[Stored records]

===

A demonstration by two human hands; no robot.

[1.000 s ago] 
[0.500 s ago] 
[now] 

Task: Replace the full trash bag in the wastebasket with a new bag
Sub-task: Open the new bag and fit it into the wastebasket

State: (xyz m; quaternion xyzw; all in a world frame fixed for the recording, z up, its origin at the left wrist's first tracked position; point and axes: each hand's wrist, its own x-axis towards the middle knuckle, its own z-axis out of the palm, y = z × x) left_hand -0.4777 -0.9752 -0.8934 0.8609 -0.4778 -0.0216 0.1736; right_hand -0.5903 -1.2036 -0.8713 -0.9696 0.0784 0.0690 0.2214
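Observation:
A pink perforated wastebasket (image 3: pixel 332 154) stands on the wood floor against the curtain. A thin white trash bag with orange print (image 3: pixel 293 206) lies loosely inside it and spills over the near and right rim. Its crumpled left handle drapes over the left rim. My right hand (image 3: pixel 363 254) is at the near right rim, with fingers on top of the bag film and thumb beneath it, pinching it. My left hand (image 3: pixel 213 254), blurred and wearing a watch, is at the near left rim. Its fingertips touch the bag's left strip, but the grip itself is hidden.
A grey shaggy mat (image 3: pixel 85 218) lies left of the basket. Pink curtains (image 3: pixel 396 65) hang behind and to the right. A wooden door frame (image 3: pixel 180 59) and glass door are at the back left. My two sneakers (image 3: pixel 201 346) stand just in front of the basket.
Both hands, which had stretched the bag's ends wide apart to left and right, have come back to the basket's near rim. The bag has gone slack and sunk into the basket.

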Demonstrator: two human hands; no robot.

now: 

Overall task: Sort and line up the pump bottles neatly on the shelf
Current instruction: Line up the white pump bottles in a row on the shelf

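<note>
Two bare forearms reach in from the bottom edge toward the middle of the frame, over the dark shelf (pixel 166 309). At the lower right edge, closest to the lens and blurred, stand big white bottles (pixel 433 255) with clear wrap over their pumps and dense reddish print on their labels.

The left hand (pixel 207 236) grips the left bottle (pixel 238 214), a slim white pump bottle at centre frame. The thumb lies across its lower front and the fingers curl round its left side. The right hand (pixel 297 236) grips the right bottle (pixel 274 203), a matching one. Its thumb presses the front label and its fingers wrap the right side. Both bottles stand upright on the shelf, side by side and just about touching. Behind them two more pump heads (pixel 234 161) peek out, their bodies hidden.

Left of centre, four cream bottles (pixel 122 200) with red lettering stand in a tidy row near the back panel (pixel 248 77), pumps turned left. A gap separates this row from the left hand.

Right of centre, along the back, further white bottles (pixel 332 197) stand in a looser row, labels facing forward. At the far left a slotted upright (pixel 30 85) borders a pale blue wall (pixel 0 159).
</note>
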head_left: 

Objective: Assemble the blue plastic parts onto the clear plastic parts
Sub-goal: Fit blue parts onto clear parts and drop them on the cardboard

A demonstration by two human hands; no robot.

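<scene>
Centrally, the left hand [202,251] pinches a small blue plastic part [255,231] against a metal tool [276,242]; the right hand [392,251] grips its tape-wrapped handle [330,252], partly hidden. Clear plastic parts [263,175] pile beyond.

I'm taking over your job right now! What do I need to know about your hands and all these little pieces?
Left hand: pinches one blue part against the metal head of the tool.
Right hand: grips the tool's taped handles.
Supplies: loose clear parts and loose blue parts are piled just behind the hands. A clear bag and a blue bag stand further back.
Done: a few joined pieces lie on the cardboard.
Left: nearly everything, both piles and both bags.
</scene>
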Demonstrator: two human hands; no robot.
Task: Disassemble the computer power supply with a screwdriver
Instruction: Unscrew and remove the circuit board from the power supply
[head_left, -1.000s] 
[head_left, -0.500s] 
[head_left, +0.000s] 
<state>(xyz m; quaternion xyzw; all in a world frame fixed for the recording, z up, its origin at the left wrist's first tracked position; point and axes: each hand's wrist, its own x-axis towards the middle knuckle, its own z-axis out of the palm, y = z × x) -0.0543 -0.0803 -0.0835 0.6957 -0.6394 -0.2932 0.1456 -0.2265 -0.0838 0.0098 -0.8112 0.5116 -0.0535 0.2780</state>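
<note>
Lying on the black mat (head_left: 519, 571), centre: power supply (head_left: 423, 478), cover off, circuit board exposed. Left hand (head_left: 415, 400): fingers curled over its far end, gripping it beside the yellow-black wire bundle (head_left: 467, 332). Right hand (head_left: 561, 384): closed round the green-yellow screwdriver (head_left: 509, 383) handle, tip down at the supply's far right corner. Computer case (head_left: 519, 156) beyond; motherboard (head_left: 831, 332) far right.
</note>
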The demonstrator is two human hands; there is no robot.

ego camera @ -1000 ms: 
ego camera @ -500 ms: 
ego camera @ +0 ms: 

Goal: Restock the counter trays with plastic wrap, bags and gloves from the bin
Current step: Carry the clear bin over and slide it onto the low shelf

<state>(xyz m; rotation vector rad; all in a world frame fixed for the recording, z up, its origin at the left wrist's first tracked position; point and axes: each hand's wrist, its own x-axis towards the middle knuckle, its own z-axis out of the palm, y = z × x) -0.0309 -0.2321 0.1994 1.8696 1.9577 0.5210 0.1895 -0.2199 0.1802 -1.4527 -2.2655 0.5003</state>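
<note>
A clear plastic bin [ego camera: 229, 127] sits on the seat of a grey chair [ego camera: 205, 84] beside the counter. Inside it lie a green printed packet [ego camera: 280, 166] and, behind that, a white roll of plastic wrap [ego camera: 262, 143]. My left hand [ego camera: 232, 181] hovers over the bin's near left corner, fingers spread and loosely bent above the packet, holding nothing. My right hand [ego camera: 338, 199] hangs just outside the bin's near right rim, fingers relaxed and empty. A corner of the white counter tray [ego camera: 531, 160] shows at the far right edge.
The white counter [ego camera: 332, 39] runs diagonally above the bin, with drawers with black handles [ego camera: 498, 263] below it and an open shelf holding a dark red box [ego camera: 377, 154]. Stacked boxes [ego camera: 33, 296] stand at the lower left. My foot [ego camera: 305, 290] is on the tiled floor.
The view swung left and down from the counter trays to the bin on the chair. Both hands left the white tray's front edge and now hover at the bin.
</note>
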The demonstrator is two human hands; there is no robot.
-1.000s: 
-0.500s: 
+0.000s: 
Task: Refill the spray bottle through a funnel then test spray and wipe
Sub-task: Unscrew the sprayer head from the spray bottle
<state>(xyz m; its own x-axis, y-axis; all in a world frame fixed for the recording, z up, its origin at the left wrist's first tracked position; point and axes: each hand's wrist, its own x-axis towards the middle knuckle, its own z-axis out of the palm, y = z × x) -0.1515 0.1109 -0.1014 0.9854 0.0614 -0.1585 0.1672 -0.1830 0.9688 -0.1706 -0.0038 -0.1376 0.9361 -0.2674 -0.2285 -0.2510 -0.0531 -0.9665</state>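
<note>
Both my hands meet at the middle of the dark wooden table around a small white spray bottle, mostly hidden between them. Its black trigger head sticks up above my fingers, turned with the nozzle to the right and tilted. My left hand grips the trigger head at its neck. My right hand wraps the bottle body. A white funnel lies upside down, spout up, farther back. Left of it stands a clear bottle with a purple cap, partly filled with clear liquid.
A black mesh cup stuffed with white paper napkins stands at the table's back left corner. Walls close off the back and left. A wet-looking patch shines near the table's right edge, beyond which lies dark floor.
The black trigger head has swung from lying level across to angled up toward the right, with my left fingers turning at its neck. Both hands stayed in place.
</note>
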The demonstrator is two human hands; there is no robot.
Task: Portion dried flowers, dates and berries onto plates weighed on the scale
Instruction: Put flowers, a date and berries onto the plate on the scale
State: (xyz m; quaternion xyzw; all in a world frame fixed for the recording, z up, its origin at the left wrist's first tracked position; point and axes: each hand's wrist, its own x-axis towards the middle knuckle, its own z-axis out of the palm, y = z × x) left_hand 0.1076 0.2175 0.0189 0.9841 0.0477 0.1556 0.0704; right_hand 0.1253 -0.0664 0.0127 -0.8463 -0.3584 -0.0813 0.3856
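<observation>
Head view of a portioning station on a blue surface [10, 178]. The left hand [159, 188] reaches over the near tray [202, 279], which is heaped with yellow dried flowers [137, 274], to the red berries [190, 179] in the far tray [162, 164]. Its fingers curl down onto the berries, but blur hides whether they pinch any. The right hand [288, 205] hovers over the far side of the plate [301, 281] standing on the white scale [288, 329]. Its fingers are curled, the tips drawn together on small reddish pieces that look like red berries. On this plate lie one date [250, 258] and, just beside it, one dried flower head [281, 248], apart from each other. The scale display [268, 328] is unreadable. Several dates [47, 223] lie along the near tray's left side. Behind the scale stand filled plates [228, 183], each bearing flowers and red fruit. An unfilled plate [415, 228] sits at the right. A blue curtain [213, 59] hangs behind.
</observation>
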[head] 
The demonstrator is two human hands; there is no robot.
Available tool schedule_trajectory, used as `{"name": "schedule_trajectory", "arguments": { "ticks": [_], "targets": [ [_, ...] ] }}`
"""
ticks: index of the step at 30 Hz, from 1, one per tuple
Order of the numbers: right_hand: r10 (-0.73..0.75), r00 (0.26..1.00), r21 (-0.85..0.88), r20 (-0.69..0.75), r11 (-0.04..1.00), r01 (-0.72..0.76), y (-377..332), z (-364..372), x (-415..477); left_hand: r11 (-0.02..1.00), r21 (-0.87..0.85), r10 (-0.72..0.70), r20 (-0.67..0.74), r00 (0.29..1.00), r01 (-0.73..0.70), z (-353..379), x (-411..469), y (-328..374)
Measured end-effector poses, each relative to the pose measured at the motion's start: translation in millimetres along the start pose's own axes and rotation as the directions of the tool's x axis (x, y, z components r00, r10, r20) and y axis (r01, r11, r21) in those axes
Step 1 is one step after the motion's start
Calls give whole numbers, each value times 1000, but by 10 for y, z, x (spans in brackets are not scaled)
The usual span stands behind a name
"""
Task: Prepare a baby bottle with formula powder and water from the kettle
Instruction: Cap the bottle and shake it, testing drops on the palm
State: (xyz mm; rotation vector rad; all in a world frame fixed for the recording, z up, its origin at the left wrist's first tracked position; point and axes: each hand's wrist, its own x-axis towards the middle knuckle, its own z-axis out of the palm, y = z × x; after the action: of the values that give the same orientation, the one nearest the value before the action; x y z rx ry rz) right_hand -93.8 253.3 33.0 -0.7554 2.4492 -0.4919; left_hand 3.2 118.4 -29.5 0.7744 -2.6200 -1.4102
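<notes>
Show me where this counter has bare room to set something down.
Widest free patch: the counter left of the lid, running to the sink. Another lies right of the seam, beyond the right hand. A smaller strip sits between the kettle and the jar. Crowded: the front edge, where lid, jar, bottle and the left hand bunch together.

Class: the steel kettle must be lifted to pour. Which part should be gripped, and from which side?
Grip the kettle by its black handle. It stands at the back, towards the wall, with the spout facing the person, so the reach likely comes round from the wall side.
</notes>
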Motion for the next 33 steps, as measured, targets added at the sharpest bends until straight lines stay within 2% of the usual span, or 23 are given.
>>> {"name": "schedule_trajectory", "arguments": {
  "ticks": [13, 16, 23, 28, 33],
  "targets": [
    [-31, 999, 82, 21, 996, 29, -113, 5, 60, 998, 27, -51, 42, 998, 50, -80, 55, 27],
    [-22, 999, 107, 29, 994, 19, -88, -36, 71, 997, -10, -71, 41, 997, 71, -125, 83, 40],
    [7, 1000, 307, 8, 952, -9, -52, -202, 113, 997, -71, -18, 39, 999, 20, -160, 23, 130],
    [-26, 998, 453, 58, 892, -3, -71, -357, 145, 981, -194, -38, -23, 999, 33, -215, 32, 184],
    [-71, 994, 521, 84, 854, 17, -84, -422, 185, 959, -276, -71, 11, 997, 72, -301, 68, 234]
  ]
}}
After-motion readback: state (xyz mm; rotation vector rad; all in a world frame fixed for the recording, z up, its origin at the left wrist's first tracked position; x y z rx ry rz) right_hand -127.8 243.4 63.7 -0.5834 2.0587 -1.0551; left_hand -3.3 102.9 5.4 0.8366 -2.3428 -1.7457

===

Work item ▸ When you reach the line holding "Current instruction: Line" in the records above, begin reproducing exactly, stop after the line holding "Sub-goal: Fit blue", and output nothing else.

Result for this exercise ▸
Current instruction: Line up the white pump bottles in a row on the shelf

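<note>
Two bare forearms reach in from the bottom edge toward the middle of the frame, over the dark shelf (pixel 166 309). At the lower right edge, closest to the lens and blurred, stand big white bottles (pixel 433 255) with clear wrap over their pumps and dense reddish print on their labels.

The left hand (pixel 207 236) grips the left bottle (pixel 238 214), a slim white pump bottle at centre frame. The thumb lies across its lower front and the fingers curl round its left side. The right hand (pixel 297 236) grips the right bottle (pixel 274 203), a matching one. Its thumb presses the front label and its fingers wrap the right side. Both bottles stand upright on the shelf, side by side and just about touching. Behind them two more pump heads (pixel 234 161) peek out, their bodies hidden.

Left of centre, four cream bottles (pixel 122 200) with red lettering stand in a tidy row near the back panel (pixel 248 77), pumps turned left. A gap separates this row from the left hand.

Right of centre, along the back, further white bottles (pixel 332 197) stand in a looser row, labels facing forward. At the far left a slotted upright (pixel 30 85) borders a pale blue wall (pixel 0 159).
</note>
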head_left: 

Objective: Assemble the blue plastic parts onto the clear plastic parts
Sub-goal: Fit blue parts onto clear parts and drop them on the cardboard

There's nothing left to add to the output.